Goal of the exercise — After finding the line containing "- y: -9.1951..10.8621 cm" below, please output that line and each following one through the line containing "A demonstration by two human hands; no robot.", exactly as written.

——

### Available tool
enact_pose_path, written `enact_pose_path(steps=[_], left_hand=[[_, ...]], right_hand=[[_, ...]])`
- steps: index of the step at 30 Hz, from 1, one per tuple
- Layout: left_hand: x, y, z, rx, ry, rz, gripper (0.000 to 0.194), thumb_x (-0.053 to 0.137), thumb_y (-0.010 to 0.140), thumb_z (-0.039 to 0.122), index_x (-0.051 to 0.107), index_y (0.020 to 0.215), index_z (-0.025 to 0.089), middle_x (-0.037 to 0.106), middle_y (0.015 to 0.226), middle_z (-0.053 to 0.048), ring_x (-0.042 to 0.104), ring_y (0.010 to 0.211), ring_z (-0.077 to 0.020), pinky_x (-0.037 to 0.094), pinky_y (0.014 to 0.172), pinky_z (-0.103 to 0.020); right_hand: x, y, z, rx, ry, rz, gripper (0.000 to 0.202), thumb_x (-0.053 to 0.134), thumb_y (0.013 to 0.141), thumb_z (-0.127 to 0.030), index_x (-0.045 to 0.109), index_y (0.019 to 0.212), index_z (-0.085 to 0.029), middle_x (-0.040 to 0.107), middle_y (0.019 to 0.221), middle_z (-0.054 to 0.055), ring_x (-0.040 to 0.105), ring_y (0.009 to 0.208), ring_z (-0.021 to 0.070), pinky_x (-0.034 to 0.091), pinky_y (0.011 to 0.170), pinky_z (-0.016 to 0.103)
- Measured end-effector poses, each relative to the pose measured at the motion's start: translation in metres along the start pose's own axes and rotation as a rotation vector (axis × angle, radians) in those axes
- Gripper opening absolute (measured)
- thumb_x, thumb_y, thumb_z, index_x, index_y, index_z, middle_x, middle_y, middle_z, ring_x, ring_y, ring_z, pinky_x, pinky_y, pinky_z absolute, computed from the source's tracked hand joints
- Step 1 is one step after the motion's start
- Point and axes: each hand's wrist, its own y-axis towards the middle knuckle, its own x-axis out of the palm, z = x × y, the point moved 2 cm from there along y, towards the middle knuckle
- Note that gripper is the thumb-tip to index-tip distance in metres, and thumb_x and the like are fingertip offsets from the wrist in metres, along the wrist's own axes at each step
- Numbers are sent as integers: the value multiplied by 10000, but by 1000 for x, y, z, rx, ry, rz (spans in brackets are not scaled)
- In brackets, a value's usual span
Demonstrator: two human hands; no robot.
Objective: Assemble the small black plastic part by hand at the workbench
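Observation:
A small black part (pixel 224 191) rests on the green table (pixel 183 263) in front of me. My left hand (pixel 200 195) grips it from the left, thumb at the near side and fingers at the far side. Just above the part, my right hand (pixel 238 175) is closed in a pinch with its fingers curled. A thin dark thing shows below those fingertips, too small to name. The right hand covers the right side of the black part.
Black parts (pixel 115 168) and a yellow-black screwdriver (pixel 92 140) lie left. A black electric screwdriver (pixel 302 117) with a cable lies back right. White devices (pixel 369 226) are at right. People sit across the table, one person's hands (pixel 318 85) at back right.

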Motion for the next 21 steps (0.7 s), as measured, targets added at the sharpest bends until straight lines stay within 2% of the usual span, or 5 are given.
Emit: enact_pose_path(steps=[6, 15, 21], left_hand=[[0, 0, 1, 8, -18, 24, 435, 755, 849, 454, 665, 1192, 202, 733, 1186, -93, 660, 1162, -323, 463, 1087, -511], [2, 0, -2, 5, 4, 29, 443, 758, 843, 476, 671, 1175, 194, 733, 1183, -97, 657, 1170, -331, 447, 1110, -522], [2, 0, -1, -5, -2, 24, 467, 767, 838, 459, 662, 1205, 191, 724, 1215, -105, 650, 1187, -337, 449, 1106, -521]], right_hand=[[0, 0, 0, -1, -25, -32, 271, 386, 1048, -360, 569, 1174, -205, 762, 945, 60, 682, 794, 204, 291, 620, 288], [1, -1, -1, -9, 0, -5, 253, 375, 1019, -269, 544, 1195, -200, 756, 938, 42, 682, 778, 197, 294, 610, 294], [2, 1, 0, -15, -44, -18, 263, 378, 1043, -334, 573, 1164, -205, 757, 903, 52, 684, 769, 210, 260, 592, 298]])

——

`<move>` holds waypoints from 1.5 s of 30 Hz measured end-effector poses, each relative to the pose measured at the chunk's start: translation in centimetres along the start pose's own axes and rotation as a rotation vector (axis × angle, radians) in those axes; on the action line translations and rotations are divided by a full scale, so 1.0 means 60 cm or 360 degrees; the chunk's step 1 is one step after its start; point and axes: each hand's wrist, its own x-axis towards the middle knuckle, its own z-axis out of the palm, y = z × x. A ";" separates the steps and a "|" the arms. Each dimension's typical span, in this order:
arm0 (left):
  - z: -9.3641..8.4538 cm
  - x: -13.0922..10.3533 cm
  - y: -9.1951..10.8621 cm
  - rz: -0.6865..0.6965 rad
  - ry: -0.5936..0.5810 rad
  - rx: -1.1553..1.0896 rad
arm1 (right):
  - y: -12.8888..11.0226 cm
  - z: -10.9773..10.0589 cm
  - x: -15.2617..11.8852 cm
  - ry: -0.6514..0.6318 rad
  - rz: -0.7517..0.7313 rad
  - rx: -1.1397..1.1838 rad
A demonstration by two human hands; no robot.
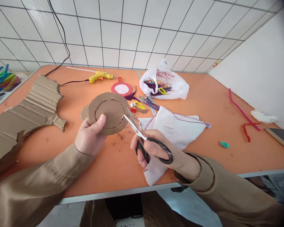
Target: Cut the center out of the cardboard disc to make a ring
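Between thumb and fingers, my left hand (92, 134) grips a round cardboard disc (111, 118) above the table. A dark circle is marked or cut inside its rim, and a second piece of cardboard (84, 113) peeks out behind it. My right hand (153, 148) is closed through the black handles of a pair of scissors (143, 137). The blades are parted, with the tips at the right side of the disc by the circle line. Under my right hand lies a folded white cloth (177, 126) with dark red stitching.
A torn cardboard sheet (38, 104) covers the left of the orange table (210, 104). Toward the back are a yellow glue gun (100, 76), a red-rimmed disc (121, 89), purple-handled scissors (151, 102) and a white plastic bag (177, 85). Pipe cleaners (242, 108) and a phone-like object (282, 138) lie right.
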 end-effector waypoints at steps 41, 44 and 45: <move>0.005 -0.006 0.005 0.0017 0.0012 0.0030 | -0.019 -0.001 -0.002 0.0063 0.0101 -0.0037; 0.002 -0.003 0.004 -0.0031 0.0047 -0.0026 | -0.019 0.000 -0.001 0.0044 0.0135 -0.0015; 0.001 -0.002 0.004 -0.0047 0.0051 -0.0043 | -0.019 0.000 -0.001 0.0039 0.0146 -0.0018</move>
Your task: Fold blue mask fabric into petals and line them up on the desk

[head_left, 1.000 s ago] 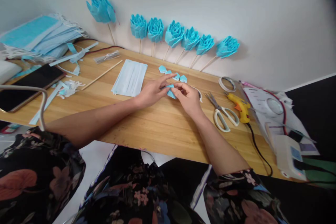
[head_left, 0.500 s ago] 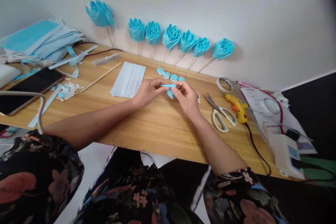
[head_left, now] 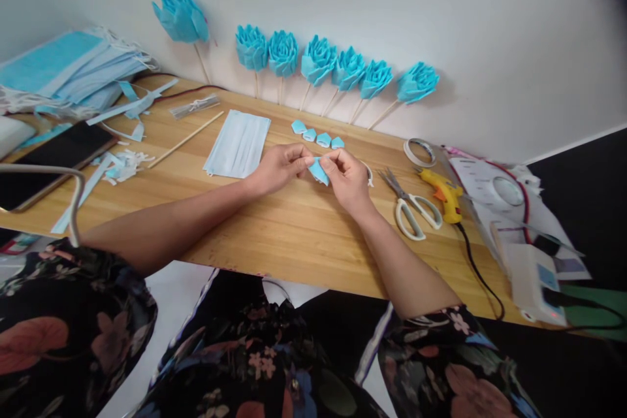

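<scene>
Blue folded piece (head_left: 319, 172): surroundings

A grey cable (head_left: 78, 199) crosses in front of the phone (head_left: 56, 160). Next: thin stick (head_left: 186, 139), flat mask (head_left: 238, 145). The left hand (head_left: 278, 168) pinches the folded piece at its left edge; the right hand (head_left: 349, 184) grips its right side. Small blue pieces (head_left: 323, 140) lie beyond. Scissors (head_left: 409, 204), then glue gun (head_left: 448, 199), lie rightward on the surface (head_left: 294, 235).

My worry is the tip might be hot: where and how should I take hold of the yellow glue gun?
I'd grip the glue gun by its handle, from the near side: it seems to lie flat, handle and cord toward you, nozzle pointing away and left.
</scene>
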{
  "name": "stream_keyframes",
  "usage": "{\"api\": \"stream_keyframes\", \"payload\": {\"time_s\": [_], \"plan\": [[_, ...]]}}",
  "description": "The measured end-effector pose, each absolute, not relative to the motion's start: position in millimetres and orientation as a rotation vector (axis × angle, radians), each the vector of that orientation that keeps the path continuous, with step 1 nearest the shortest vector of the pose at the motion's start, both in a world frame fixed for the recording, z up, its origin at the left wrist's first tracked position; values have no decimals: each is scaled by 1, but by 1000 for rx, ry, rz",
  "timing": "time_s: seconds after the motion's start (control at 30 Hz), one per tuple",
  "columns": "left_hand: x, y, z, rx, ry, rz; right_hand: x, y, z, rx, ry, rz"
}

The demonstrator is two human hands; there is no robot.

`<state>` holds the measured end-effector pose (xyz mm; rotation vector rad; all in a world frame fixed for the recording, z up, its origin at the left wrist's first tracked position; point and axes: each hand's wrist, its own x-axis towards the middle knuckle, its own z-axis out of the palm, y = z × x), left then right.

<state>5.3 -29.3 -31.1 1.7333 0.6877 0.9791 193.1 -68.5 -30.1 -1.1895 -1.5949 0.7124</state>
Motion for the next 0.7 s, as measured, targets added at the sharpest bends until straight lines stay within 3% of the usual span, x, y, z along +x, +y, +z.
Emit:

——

Task response —
  - y: -9.1951..10.8621 cm
  - rz: -0.6865..0.6965 rad
  - ry: -0.5936..0.5810 rad
  - rx: -1.1553..1.0896 rad
arm1 (right):
  - y: -12.8888..11.0226 cm
  - z: -10.9773..10.0589 cm
  - x: -15.2617..11.8852 cm
  - ry: -0.6514..0.6318 rad
  - rz: -0.7517..0.7313 rad
  - rx: -1.1397..1.1838 rad
A demonstration by two human hands; no robot.

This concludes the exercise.